* [TASK INSTRUCTIONS]
Each line holding the string "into" is to be copied from the data.

* [MATERIAL PROVIDED]
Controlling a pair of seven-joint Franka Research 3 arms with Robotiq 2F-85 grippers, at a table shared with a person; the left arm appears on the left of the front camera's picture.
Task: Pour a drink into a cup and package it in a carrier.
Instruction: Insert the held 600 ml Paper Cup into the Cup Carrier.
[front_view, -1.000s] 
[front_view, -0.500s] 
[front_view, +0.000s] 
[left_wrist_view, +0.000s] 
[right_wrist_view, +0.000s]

* [ANSWER SECTION]
Task: Pour a drink into a cup and package it in a carrier.
Instruction: Insert the held 600 ml Paper Cup into the Cup Carrier.

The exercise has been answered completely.